Ein Buchgeschenk
Peter Wust: Gestalten und Gedanken. Rückblick auf mein Leben. München 1961, Gollenstein-Verlag, 272 Seiten.
Die Autobiographie des katholischen Existenzphilosophen Peter Wust (1884–1940) erhielt ich in der vergangenen Woche als Geschenk eines befreundeten Kollegen ins Haus geschickt. Sogleich begann ich zu lesen – und empfand mich schon bald wie in einem Entwicklungsroman, chronologisch erzählt. Der Geburtsort, das Geburtshaus, die Eltern und Großeltern, die Verwandten, der weise Tagelöhner des Vaters, der Pfarrer, die Lehrer, der Philosoph Max Scheler … Die Spannung und der besondere Reiz des Buches bestehen darin, dass Peter Wust als Kind armer und, wie man heute sagt, bildungsferner Eltern geboren wurde, aber in sich einen mächtigen Drang nach Büchern und Wissen spürte. Dadurch musste er sich schon bald als Außenseiter in der Familie und dem weiteren sozialen Umfeld fühlen. Um an Bücher zu gelangen, betet das Kind zum Prager Jesulein Tag um Tag – und siehe da, das Gebet und die Kraft der Gedanken führen dazu, dass der Lehrer seinem Schüler ein Buch überreicht, in das er sich stürzen kann. Zu einem späteren Zeitpunkt überkommt den jungen Peter Wust abermals die Sehnsucht nach Büchern, diesmal verfällt er auf die Idee, an Kaiser Wilhelm II. ein Bittgesuch um eine Bücherkiste zu schicken. Die erhoffte Reaktion fällt jedoch ganz anders aus. Der Vater wird amtlicherseits vorgeladen, um ihn wegen der Torheit seines Sohnes ins Gebet zu nehmen. Die Episode offenbart das Unverständnis und den Widerstand der stumpfen Erwachsenenwelt gegenüber einem wissbegierigen Kind.

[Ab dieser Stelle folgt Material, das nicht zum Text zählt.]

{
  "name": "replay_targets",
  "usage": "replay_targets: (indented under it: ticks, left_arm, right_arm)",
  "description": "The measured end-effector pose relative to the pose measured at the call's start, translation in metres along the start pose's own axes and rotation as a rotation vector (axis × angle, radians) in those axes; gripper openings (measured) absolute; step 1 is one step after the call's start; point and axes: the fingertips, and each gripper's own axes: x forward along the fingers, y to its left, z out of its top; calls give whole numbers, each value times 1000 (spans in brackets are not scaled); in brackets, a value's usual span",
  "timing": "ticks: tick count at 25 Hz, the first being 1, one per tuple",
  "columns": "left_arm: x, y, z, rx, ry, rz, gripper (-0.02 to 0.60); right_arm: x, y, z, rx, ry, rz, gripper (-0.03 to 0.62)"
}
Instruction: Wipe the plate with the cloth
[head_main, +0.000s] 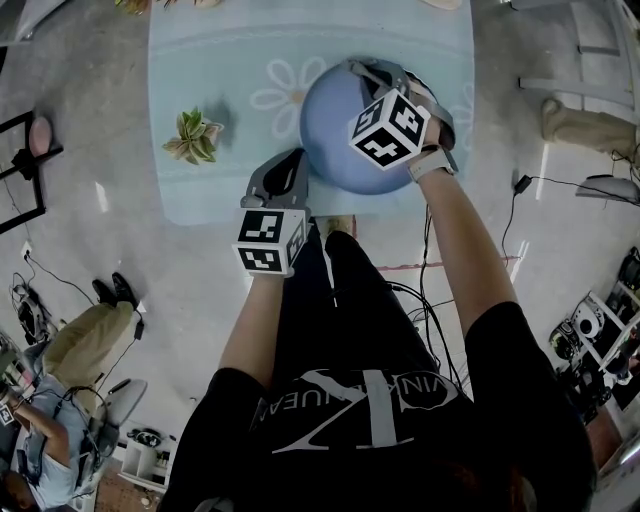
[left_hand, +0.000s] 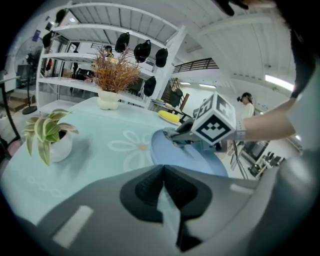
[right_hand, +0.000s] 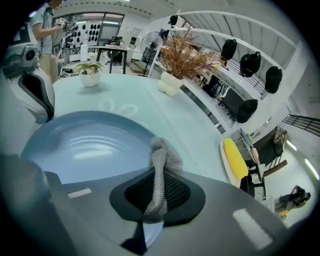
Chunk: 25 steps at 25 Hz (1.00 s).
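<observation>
While the left gripper (left_hand: 164, 174) sits at the plate's (head_main: 332, 118) 7 o'clock rim in the head view, the right gripper (right_hand: 159, 176) reaches over the plate's 3 o'clock side with the cloth (right_hand: 161, 149). The plate lies flat on the counter (head_main: 200, 60), near its front edge, with a pot plant (head_main: 195, 136) well apart at 9 o'clock. The right jaws are narrow, clamped on a bunched fold of grey cloth whose free end pokes out past the tips, over the plate's far rim; whether it touches the surface I cannot tell. The left jaws are drawn almost together right at the rim, with a thin pale strip between the pads, so they seem to pinch the edge and steady the plate. Wiping looks to be at its start, since the cloth is at the edge, not on the well. The next move calls for pressing the loose end flat onto the plate and sweeping it toward 9 o'clock, firm enough to drag cloth, not so hard that the plate slides from the left jaws
</observation>
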Motion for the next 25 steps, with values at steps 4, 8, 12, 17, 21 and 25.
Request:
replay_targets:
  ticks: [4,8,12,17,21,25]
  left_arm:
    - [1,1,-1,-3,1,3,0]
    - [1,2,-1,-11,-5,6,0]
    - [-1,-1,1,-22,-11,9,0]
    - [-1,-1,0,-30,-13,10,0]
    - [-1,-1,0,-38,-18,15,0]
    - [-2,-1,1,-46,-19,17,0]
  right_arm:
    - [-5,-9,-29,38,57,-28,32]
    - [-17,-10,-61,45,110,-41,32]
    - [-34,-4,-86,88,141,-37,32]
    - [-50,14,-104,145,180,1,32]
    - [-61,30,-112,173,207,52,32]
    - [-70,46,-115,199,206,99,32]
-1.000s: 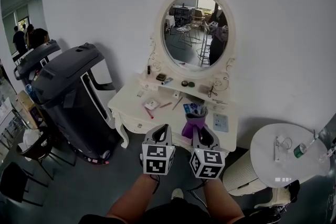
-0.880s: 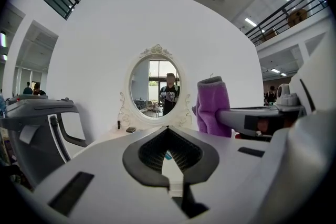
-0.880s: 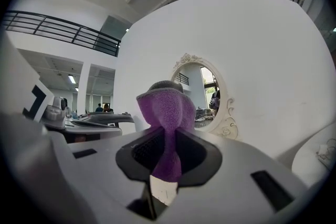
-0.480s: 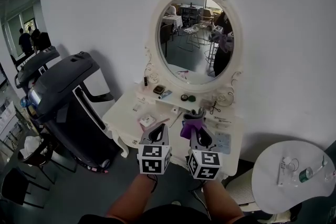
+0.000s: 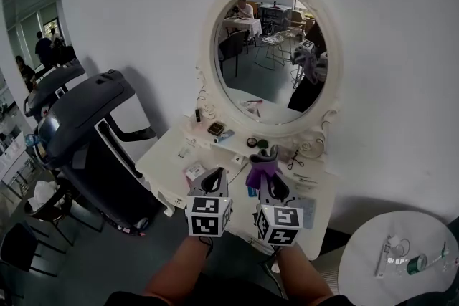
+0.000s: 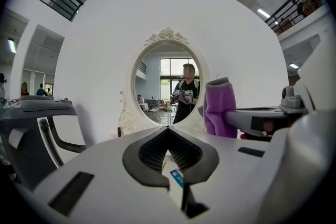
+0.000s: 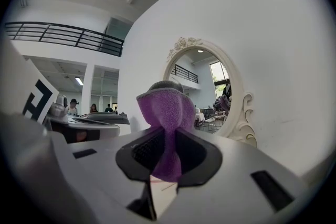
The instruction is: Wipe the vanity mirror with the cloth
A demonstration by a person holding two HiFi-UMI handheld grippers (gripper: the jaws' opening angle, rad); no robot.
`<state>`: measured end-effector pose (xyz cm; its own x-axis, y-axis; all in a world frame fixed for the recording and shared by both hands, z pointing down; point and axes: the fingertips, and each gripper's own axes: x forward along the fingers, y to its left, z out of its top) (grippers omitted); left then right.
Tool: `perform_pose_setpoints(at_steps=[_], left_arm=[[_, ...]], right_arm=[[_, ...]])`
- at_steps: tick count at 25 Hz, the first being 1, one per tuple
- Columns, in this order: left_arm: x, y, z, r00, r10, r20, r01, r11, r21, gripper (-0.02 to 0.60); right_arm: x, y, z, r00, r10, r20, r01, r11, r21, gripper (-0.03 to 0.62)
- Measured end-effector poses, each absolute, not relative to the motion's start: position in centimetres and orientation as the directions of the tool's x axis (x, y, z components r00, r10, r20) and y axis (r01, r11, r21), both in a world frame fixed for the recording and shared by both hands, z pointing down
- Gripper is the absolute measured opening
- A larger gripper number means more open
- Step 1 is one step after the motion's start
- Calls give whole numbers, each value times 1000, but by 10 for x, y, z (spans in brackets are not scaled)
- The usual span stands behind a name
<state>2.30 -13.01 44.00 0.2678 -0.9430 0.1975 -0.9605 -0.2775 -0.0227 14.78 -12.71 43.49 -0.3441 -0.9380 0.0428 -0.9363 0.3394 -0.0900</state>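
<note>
Oval white-framed mirror standing at the back edge of the white tabletop, right tongs clamped on a purple cloth above the tabletop's front edge, short of the glass, left tongs closed and empty just beside them

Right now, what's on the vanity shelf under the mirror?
A box, two round jars and scissors. The purple cloth in the right gripper hides things behind it.
</note>
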Motion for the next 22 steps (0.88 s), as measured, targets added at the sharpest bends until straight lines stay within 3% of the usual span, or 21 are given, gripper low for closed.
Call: perform_pose_setpoints(at_steps=[22], left_arm=[[20,-224,434,374,-910,180,-924,-383,-16,-3]], right_arm=[[144,-210,419,-239,-971,22,-969,238,-63,66]])
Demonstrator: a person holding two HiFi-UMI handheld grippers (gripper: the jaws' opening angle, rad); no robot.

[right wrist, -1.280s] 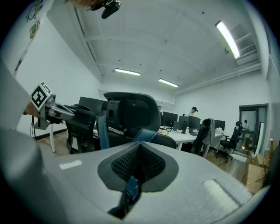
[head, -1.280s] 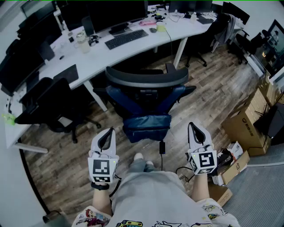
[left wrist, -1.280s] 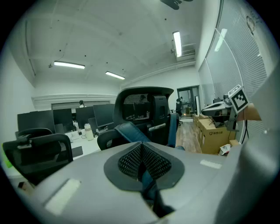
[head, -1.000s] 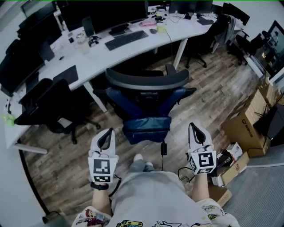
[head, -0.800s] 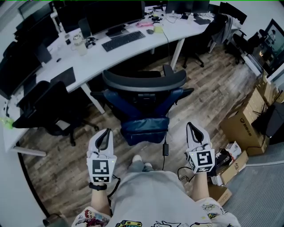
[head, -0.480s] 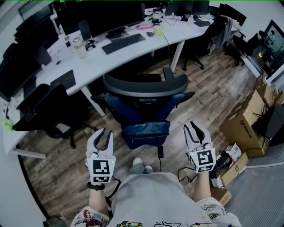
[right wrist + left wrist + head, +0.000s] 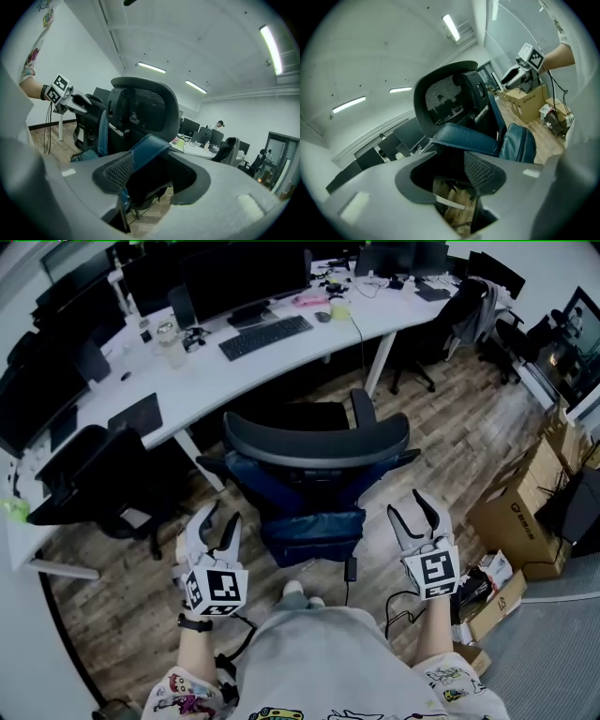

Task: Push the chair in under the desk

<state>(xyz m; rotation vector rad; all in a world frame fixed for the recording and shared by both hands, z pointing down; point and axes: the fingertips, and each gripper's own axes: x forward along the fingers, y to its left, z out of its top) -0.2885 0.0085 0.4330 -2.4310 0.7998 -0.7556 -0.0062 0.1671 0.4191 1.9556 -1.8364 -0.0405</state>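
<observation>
The office chair (image 7: 314, 440) has a black curved back and blue cushions (image 7: 311, 521). It stands pulled out from the white curved desk (image 7: 281, 357), with its back towards me. My left gripper (image 7: 214, 524) hangs just left of the blue lower cushion and my right gripper (image 7: 412, 512) just right of it. Both jaws have just been opening and now stand open, with nothing pressed between the pads. The left gripper view shows the chair (image 7: 454, 101) past the parted fingers. In the right gripper view, the chair's blue cushion (image 7: 143, 150) shows through the gap.
Another black chair (image 7: 98, 474) stands at the left by the desk. Cardboard boxes (image 7: 516, 512) sit on the wood floor at the right. A cable (image 7: 349, 568) hangs behind the chair. A keyboard (image 7: 265, 337) and monitors (image 7: 234, 273) are on the desk.
Both grippers went from shut to open. They moved forward, closer to the sides of the chair's back. The left gripper also rolled.
</observation>
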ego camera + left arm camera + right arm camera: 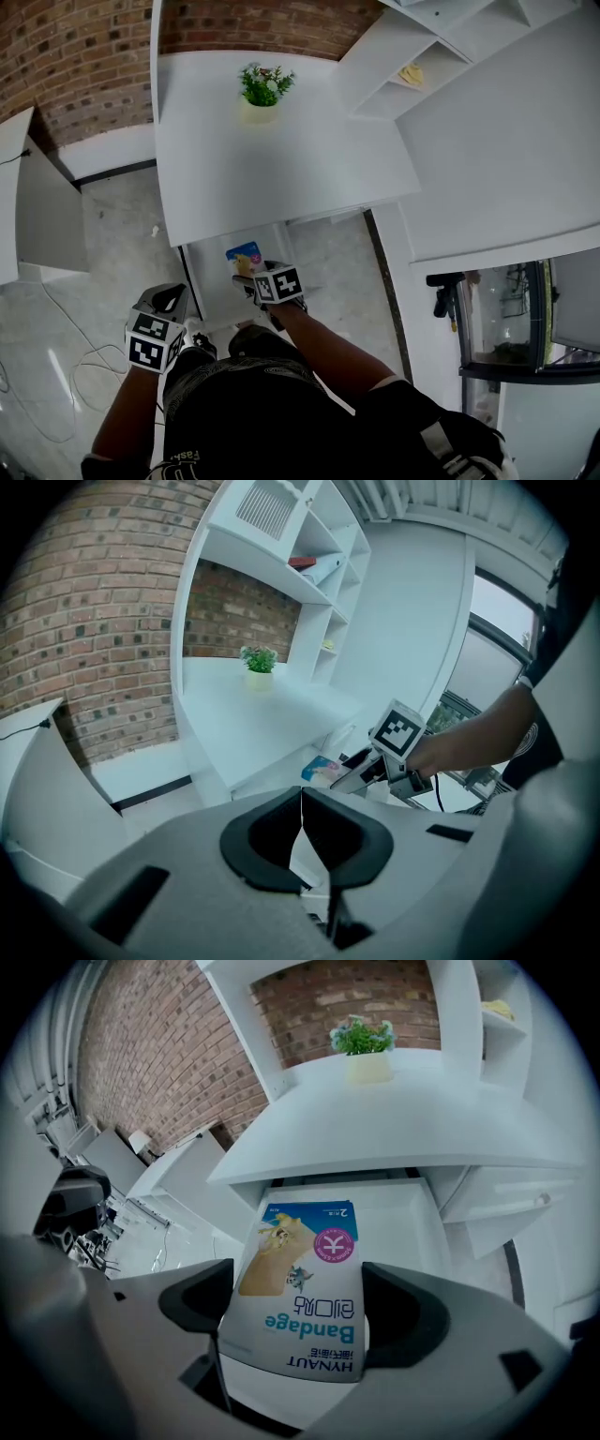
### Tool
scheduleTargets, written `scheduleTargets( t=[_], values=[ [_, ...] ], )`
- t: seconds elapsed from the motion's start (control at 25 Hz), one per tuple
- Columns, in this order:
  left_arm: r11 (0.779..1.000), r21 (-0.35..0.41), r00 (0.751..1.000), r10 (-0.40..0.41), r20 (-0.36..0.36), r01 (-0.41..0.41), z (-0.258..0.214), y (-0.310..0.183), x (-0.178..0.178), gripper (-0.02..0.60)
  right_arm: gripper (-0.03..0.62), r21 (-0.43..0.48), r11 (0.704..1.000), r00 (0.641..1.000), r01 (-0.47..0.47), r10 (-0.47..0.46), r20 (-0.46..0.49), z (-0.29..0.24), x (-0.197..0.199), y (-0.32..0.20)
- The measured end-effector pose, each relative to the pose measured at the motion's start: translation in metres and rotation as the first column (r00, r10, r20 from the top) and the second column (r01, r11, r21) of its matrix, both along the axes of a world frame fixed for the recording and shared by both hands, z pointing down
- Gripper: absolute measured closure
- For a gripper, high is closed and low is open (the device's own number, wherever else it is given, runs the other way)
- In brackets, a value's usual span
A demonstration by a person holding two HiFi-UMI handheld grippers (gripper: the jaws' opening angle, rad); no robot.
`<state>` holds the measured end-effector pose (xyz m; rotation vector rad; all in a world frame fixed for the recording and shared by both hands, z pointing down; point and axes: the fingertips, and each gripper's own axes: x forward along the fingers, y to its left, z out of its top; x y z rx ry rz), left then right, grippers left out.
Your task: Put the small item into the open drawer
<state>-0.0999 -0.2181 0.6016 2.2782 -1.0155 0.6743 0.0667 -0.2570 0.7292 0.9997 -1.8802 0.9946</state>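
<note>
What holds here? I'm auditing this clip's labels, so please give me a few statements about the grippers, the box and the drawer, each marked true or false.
1. The right gripper is shut on a bandage box. True.
2. The left gripper holds a second box. False: its jaws are together with nothing between them.
3. The drawer under the desk is closed. False: it is pulled open, and the bandage box is held over it.
4. A potted plant stands on the desk. True.
</note>
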Motion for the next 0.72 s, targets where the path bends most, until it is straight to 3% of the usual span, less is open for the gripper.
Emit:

Wie Tonio Kröger sehnt sich Peter Wust zuweilen auch danach, so zu sein wie alle anderen, zufrieden mit den Möglichkeiten und der vorgezeichneten Lebensbahn in bäuerlicher und handwerklicher Umgebung. Wenn da nicht die unausrottbare Sucht nach den „Hilfsmitteln der Erkenntnis“ wäre, die Sehnsucht nach höherer Ausbildung als nur die Volksschule, die Hoffnung auf das Abitur und die Universität! So unerreichbar dies alles für einen Jungen seiner sozialen Herkunft auch scheint – es gelingt am Ende dennoch! Der Pfarrer in Wahlen hat ein Einsehen und bietet Unterricht in Latein an, damit der Junge die Prüfung für das Gymnasium in Trier leisten und ins dortige Bischöfliche Konvikt eintreten kann. Täglich läuft der junge Peter Wust von seinem kleinen Heimatort Rissenthal im Saarland über Wiesen und durch Wälder nach Wahlen, wo das Pfarrhaus und die Kirche stehen. Er lernt nicht nur Latein, sondern auch Umgangsformen, Essmanieren und überhaupt die Atmosphäre in einem intellektuellen Milieu, wie es das katholische Pfarrhaus darstellt. Der Pfarrer geht davon aus, dass er einem künftigen Amtsbruder auf den ersten Schritten behilflich ist, führt doch der Weg des Jungen nach bestandener Eintrittsprüfung des Gymnasiums ins Trierer Konvikt, das bevorzugt Schüler mit dem Berufswunsch Priester aufnimmt. Auch der junge Peter Wust hegt den Wunsch nach dem geistlichen Stand; seine Eltern können es unter diesen Umständen einsehen, dass ihr Sohn sich mit den Büchern abgeben muss, die ihrem Leben – mit Ausnahme der Bibel – fern sind. Der Vater bringt den Jungen am Prüfungstag nach Trier. Wenn er die Prüfung nicht bestehe, sei es endgültig Schluss mit den Büchern und den Gedanken des Jungen hinsichtlich höherer Ausbildung und Lernen, sagt er seinem Sohn, dann müsse dieser sich in ein Leben als Bauer und Siebmacher (die Profession des Vaters) schicken. Aber der junge Peter Wust besteht die Prüfung, obgleich er es selbst nicht vermutet hatte, wurde er vom Pfarrer doch nur in Latein vorbereitet, nicht in Mathematik, Deutsch oder Geografie; Fächer, in denen sich der Pfarrer wohl nicht mehr sicher genug fühlte. Der Weg ins Konvikt, zu den Büchern und zur Gelehrsamkeit, steht für ihn offen. Nach aller Stumpfheit, Hoffnung und Verzweiflung, empfindet er sein Geschick als wunderbare Fügung.